The bill strengthens confidentiality and legal remedies to protect firearm trace data, licensee records, and victims' sensitive information and gives the DOJ tools to deter disclosures — but it significantly reduces public and research access to trace data, limits transparency and oversight, and raises the risk of substantial costs and litigation for state, local, and federal governments (and thus taxpayers).
Law enforcement agencies and ongoing criminal investigations keep firearm trace data confidential, reducing the risk of compromising active investigations.
Victims and people whose sensitive information is at risk gain stronger protections because the Attorney General can withhold further disclosures from repeat violators for up to one year, deterring future leaks.
State, local, tribal, and foreign entities face clearer civil enforcement (DOJ civil suits and fines) that can deter unlawful disclosures and provide a mechanism to hold disclosers accountable.
Researchers, public-health analysts, and communities lose access to firearm trace data needed to study gun violence patterns and design prevention strategies, undermining evidence-based public-health responses.
Taxpayers and the public face reduced transparency and diminished ability for journalists and watchdogs to hold dealers and the ATF accountable because trace data and licensee records are withheld from public scrutiny.
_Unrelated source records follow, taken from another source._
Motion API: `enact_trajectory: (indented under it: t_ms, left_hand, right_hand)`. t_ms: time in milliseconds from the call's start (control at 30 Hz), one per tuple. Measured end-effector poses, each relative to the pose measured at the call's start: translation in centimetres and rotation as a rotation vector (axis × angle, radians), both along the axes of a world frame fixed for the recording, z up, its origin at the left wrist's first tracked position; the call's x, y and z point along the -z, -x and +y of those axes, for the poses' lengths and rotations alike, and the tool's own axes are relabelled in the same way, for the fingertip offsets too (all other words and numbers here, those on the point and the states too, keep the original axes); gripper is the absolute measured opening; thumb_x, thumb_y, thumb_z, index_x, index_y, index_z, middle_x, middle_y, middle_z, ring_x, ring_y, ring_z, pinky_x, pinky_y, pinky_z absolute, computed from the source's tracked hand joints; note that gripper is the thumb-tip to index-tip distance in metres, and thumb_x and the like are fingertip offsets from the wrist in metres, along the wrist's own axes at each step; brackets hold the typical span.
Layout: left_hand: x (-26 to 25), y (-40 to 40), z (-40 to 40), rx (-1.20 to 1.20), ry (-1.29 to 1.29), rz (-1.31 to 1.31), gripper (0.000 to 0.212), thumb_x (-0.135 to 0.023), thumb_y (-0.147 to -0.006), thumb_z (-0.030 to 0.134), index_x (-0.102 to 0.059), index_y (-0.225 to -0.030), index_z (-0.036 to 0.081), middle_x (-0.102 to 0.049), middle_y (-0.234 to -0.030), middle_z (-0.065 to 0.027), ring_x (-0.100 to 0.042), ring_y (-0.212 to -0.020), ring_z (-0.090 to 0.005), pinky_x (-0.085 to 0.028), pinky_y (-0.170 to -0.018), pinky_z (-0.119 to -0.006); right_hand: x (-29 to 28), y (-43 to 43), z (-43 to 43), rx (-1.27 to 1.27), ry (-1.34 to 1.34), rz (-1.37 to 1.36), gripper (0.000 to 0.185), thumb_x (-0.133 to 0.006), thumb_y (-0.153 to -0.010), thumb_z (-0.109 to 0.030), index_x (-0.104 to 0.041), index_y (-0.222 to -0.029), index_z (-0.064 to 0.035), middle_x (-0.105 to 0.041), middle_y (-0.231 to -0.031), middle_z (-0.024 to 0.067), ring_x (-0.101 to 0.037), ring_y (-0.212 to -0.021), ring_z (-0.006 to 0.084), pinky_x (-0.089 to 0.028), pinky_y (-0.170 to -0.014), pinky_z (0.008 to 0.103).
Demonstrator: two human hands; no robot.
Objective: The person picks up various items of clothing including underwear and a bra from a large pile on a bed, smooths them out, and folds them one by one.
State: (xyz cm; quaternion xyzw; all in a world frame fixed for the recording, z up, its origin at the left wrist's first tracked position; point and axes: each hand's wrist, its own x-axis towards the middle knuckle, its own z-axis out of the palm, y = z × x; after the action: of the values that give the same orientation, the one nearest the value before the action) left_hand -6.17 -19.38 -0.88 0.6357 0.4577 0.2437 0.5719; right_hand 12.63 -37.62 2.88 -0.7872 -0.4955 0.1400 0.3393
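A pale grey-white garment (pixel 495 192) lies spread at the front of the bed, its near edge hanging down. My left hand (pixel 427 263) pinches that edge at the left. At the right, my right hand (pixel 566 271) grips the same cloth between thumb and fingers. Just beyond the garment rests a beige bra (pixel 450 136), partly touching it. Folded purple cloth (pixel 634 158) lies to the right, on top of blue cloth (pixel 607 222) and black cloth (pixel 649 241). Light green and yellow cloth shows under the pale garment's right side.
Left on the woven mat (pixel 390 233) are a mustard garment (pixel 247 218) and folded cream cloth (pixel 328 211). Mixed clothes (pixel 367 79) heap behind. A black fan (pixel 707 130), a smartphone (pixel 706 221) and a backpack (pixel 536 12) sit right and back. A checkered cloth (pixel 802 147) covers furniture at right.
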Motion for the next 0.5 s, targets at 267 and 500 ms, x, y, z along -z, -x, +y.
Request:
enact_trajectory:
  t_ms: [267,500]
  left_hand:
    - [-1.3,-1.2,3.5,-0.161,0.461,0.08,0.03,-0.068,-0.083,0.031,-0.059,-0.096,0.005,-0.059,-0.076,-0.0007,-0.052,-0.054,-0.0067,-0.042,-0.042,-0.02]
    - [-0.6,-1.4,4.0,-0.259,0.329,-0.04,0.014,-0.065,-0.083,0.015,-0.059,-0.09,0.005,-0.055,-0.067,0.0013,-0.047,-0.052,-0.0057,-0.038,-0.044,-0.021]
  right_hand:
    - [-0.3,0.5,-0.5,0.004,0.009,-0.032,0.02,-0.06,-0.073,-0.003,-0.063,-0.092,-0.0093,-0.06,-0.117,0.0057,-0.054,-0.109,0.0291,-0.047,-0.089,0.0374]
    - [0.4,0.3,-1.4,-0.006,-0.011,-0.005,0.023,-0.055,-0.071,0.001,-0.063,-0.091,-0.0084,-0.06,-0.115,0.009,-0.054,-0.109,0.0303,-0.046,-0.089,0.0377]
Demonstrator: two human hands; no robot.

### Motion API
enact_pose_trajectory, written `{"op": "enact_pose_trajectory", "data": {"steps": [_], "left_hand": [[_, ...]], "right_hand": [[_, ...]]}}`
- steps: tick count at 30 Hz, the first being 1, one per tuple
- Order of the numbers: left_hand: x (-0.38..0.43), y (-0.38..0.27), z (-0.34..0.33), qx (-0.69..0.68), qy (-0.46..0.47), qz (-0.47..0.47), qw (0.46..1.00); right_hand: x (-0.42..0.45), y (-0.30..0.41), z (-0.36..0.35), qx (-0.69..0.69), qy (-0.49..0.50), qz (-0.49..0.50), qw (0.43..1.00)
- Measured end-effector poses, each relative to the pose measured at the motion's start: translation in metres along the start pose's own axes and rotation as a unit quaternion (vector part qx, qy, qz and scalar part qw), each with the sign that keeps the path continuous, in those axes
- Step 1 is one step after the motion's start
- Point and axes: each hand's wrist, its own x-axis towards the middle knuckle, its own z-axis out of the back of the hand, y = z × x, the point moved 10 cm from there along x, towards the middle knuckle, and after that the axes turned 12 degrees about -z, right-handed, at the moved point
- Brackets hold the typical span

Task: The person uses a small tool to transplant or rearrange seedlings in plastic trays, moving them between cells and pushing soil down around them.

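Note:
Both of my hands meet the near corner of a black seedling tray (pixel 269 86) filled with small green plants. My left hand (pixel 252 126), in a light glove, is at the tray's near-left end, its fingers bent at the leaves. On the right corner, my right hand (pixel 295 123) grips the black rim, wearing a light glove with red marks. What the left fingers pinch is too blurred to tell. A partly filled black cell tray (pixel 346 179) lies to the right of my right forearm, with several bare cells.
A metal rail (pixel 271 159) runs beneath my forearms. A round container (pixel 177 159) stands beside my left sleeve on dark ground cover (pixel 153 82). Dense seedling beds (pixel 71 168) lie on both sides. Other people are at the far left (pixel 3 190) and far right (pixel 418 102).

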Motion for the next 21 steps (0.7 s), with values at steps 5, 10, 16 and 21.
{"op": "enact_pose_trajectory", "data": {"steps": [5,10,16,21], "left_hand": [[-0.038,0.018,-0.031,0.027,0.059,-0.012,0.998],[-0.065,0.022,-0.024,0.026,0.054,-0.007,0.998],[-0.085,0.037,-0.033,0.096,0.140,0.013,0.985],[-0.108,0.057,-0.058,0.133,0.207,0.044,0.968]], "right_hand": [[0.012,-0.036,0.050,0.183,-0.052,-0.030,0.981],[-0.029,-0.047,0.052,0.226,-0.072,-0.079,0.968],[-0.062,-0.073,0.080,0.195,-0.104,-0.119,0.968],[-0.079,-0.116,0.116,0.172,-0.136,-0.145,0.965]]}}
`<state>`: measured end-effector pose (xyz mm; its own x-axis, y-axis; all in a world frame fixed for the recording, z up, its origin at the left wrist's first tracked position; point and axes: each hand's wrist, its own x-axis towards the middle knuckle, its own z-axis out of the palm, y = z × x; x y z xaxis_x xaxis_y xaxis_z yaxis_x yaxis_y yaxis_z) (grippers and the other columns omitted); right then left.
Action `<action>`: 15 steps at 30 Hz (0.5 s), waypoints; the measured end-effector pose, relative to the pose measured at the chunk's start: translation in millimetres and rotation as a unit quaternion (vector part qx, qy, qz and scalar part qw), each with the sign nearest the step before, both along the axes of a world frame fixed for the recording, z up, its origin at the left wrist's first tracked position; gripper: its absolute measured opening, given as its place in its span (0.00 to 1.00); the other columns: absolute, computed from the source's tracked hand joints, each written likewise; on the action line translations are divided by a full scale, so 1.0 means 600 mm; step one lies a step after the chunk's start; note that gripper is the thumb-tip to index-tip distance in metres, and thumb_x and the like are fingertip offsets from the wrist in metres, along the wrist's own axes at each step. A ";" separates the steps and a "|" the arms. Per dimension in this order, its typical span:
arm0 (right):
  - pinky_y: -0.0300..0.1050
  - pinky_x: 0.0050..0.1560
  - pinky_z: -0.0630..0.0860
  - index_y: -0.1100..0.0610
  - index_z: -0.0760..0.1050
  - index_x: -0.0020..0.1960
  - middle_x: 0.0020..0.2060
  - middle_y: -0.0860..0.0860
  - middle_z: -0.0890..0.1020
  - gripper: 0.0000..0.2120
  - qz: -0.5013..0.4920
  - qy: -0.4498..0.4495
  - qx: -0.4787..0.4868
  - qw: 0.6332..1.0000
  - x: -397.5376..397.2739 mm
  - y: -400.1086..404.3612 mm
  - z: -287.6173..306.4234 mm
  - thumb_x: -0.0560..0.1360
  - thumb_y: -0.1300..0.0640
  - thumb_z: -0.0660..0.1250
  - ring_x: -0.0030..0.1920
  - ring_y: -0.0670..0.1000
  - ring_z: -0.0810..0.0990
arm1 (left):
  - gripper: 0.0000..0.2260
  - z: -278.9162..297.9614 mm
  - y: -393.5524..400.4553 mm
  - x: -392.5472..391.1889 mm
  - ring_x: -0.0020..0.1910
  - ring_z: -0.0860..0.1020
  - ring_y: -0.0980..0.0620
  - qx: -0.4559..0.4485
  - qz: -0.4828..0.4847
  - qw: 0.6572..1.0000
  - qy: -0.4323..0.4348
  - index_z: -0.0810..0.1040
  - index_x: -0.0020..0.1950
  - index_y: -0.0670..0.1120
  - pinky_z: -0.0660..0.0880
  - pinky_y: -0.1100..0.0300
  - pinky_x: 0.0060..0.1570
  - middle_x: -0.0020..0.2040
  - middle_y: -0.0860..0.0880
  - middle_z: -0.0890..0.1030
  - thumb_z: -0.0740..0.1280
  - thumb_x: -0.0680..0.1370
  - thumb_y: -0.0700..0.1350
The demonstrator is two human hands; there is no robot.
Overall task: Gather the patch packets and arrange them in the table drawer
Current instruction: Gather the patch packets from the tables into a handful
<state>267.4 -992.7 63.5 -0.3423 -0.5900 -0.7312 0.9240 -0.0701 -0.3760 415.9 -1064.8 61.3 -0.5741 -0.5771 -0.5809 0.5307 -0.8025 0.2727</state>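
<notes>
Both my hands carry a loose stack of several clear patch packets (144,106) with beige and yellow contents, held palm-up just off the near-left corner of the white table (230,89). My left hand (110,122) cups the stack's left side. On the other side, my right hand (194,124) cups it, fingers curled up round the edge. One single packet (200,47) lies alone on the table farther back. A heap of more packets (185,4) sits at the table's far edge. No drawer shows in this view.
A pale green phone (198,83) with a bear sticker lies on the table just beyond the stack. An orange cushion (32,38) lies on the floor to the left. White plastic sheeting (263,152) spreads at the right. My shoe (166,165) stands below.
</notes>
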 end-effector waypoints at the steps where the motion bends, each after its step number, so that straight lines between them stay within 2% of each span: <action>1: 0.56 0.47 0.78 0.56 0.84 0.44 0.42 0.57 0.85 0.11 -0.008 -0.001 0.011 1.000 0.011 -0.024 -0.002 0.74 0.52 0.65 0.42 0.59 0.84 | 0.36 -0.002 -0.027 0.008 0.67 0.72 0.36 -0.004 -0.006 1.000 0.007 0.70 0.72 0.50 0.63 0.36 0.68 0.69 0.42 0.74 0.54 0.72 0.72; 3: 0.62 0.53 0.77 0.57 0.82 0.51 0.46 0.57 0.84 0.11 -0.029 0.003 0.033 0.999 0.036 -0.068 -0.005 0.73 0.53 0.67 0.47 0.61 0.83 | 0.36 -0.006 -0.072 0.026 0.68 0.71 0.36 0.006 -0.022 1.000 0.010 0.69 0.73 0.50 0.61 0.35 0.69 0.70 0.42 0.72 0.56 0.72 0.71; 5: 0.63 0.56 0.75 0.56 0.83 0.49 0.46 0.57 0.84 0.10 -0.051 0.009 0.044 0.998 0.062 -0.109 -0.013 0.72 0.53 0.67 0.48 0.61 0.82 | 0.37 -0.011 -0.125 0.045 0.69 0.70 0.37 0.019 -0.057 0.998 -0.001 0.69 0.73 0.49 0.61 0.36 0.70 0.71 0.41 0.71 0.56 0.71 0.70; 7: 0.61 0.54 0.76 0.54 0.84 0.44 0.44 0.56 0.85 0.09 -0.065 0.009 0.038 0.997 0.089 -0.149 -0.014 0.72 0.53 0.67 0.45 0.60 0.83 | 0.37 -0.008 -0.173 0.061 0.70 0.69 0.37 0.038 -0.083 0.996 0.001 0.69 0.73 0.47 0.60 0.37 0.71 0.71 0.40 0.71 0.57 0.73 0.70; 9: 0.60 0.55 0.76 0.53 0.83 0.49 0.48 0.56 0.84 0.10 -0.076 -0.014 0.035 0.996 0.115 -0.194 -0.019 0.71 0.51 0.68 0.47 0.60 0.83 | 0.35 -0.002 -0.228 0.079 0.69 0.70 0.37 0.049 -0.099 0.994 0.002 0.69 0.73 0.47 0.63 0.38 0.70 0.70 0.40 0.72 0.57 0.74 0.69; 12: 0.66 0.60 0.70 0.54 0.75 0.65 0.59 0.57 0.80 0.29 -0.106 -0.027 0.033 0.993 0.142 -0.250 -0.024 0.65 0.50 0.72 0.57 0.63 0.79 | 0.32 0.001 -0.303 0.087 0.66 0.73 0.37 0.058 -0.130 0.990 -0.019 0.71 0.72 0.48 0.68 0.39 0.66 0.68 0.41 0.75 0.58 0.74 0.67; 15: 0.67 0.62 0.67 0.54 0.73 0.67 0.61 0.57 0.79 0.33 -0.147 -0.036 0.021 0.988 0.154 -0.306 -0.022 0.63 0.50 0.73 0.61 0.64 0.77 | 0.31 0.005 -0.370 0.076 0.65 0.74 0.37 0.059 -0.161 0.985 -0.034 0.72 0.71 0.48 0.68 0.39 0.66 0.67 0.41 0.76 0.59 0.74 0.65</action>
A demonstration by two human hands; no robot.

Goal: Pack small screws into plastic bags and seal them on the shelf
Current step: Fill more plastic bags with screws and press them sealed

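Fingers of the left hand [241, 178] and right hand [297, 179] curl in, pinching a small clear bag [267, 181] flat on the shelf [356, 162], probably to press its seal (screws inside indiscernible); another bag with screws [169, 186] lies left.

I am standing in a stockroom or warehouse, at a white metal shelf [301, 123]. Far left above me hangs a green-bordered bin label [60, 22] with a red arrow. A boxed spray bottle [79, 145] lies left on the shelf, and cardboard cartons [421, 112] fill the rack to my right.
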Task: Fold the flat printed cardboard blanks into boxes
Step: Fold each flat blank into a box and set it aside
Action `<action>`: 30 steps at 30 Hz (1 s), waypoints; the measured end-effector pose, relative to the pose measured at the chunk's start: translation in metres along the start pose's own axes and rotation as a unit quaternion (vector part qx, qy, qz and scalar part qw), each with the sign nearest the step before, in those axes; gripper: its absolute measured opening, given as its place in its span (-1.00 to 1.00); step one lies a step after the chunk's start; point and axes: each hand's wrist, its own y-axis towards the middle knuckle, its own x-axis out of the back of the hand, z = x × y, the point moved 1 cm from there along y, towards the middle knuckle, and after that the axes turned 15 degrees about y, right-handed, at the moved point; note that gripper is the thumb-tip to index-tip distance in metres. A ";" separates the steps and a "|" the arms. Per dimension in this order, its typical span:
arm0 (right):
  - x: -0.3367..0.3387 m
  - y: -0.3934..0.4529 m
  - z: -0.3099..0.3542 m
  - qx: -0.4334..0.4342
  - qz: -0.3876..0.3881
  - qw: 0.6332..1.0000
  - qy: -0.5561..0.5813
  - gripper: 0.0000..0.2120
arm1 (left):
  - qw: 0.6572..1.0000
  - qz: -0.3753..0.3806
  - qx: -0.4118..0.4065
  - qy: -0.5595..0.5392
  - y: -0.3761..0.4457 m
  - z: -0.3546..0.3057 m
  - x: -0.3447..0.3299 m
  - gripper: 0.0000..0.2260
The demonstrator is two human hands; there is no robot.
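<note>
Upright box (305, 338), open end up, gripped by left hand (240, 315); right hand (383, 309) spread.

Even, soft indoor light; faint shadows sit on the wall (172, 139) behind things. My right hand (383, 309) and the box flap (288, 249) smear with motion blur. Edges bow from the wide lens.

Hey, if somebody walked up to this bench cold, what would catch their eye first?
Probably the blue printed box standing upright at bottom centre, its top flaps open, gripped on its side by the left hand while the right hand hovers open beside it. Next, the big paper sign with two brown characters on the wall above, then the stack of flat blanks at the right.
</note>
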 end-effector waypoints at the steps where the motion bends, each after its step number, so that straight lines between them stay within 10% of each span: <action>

Taxpayers could incur substantial new liabilities if federal agencies lose suits — due to treble damages, punitive awards, and $25,000 per-disclosure minimums — increasing federal costs and budgetary pressure.
Based on analysis of 6 sections of legislative text.
Exempts ATF firearm trace data and certain dealer records from FOIA, creates civil fines for non‑federal disclosures, and allows licensed dealers to sue for unlawful disclosures with large damages.
Introduced February 27, 2025 by Clay Higgins · Last progress February 27, 2025
Expands federal privacy protections by exempting the ATF Firearm Trace System and certain federally required dealer records from public release, creates civil fines for state, local, tribal, or foreign entities that disclose this protected information, and gives firearms licensees a new private right to sue federal or non‑federal entities for unlawful disclosures with significant damages and fee recovery. The law also defines covered terms, preserves other legal remedies, and includes a severability clause.